Yes, a lot of Democrats do like and admire Hillary. I like and admire her, though was not enthusiastic about her campaign because I have long realized that while a lot of Democrats like and admire her, an equal amount, if not more, people neither like nor admire her and would not vote for her under any circumstance. Her unfavorables were disastrously high and her ceiling of support was always going to make this election a squeaker, if at all possible.
Not enough did.
Miss Bianca
@glory b: Can I get an a-fucking-men?
goblue72
@Mnemosyne: That is NOT what those exit polls show. I keep seeing this trotted about in progressive circles post-election. The voting breakdowns are by income only that I have seen. I have not seen income cross-tabulated by race. Clinton won a LOT of black and brown votes compare to Trump. And African-American and Latino households, statistically, are much poorer than white households. If you have lot more AA and Latino households voting Clinton than Trump, then you will get the result that Clinton’s voters were, on average, lower income than Trump voters.
That is not the same thing as saying that amongst the voting group for each candidate, that Clinton got the WHITE working class vote merely because her total voters en masse, were lower income than Trump.
Amaranthine RBG
@goblue72:
That’s the way grown ups look at this.
Unfortunately, some people think this is all some form of therapy where the goal is to just scream about how right they are and how evil the world is.
Assholes.
Adria McDowell (formerly LurkerExtraordinaire)
@Timurid: well, if it makes you feel any better, I’m a grad student, approaching 40, who will probably never find a job in my field and there is no point trying to get into academia for the reasons you’ve stated. And you are right, blue areas are competitive and expensive. It’s not gonna be easy.
But if it’s between that, and literally fearing for my life and the life of my kid, Canada looks pretty damn good, even if I have to apply for asylum afterward. It’s gonna suck and it’ll be hard, but it might just be worth it.
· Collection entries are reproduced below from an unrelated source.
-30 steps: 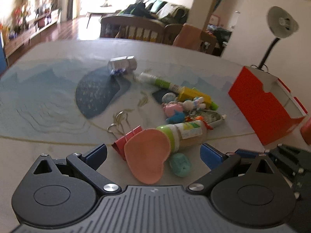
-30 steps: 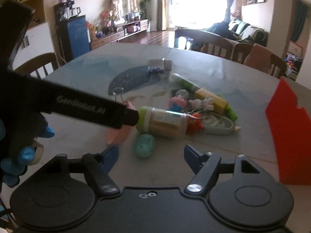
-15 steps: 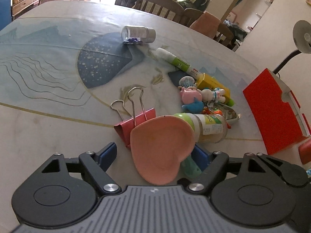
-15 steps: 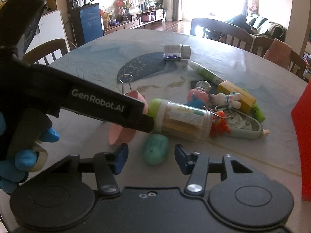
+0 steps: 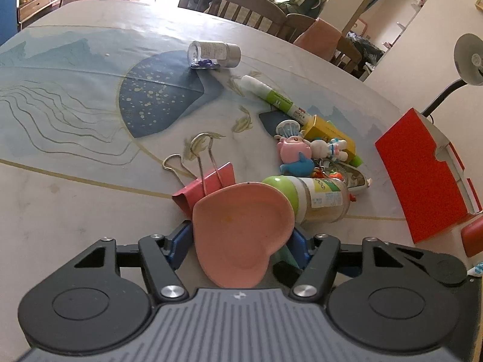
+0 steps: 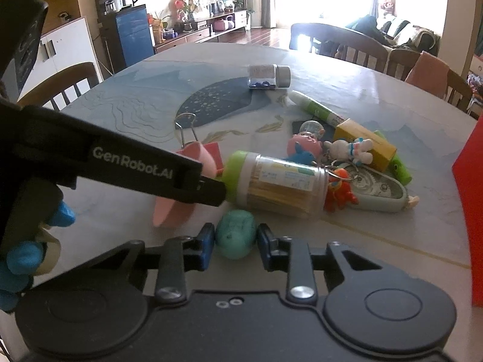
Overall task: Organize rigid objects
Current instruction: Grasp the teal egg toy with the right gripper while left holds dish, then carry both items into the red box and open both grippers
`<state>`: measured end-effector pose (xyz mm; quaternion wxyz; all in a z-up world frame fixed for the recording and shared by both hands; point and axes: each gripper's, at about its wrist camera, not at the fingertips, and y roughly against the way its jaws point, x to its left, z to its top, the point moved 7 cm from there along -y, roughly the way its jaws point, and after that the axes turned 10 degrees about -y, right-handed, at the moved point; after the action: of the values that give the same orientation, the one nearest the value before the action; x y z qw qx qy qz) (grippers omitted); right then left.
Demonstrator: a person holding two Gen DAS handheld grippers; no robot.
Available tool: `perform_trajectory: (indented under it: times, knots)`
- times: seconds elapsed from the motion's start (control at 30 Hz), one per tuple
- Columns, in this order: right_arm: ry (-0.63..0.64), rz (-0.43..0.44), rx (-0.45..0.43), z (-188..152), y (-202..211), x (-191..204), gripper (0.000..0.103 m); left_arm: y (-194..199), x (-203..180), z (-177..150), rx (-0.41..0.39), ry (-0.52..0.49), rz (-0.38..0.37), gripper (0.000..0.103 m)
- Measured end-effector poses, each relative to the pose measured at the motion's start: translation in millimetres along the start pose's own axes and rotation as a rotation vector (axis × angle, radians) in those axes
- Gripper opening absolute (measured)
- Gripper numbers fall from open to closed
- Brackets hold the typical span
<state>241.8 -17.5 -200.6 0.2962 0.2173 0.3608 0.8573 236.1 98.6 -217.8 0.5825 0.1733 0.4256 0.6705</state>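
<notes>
A pink heart-shaped dish leans tilted against a red binder clip on the table. My left gripper has its jaws closing, and both blue pads touch the dish's edges. In the right wrist view the left gripper's black finger crosses in front of the dish. A teal egg-shaped toy lies on the table between the blue pads of my right gripper. Those jaws are closing too, with the pads against its sides. Only a sliver of the toy shows in the left wrist view.
A toothpick jar with a green lid lies just beyond the toy. Behind it are keychain figures, a yellow box, a glue stick and a bead bottle. A red box stands at the right. A blue-gloved hand holds the left gripper.
Both grippers sank toward the table and narrowed their jaws. The left closed in on the pink dish, the right on the teal toy. Everything else on the table stayed put.
</notes>
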Motion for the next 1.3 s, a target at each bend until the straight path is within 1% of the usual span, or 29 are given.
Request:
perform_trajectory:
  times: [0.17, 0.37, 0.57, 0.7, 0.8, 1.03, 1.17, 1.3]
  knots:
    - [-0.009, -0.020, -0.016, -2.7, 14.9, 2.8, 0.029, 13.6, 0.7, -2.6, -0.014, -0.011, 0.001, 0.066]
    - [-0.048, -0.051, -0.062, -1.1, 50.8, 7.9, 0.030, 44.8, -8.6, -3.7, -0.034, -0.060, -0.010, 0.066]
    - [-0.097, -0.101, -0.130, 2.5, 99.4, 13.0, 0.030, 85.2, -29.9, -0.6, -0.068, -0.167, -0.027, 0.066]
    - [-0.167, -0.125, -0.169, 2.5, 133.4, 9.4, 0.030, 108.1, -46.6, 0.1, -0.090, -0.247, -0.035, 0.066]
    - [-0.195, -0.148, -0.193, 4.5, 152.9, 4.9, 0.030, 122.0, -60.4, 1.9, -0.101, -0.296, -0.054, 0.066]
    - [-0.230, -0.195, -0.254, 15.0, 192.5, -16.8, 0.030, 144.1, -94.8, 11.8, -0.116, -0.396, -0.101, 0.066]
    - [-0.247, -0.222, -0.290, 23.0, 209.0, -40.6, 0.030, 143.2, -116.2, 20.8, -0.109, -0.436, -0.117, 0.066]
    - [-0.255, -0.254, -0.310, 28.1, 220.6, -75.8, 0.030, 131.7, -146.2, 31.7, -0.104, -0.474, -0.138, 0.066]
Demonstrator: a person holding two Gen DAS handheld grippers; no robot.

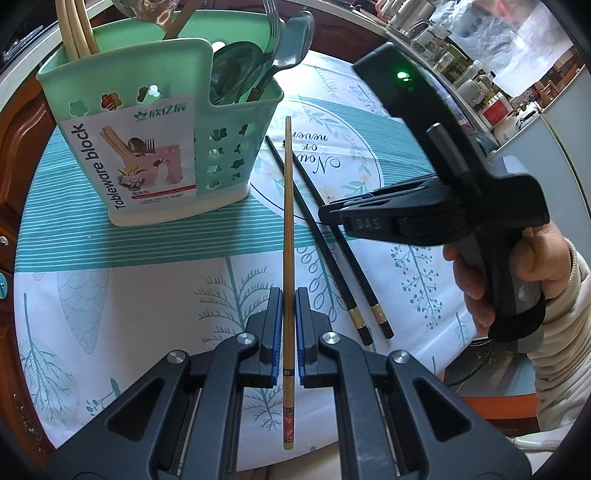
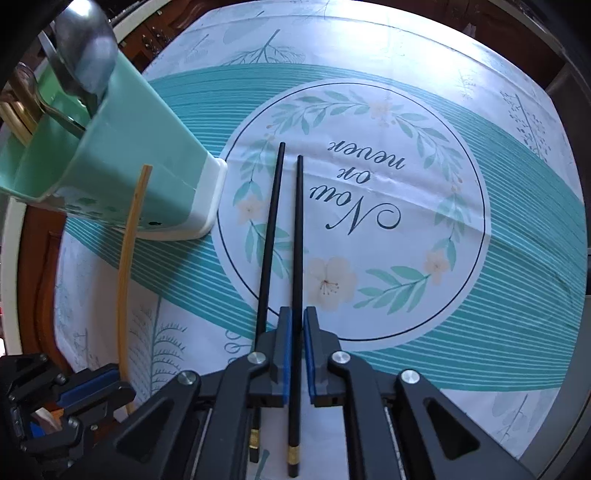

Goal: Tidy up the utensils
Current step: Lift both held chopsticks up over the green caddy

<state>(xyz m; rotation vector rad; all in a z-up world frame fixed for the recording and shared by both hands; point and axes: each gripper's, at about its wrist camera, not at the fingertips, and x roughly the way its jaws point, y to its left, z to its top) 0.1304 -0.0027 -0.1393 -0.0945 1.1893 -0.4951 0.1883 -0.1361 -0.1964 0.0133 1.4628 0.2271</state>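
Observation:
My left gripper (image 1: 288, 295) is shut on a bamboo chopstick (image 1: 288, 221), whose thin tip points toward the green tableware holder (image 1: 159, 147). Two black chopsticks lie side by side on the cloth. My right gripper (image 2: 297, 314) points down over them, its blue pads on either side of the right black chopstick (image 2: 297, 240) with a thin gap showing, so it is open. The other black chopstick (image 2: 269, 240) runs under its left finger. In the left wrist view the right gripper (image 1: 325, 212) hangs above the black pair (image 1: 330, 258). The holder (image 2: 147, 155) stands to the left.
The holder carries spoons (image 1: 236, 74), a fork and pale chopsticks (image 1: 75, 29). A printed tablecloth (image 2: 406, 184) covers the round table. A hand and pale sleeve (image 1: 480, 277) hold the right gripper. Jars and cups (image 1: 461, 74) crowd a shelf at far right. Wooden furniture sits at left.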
Either way, shit is gonna suck. In many ways, I’m in the same boat as you. I can also pass as completely white, but my husband (Anglo last name but very obviously Latino), father (looks Latino, Spanish last name) and brother (light but Spanish last name) will not. Mom is white, but has a Spanish last name so she’s at risk too (think “race traitor” label). My daughter might be okay, but Latin people know she is Latin right away. I’m the only one would could be okay, but that is not good enough. Safety will always be first to me. So first step, Canada. Even if I have to walk there.
Major Major Major Major
@Alain the site fixer: Email me :) it’s my real one
Kathleen
@geg6: I hear you.
Amaranthine RBG
Maybe this is the question people should ask themselves: Do you want Clinton to be the candidate in 2020?
Yes or no.
If she is a fine and dandy candidate the first time, then why not?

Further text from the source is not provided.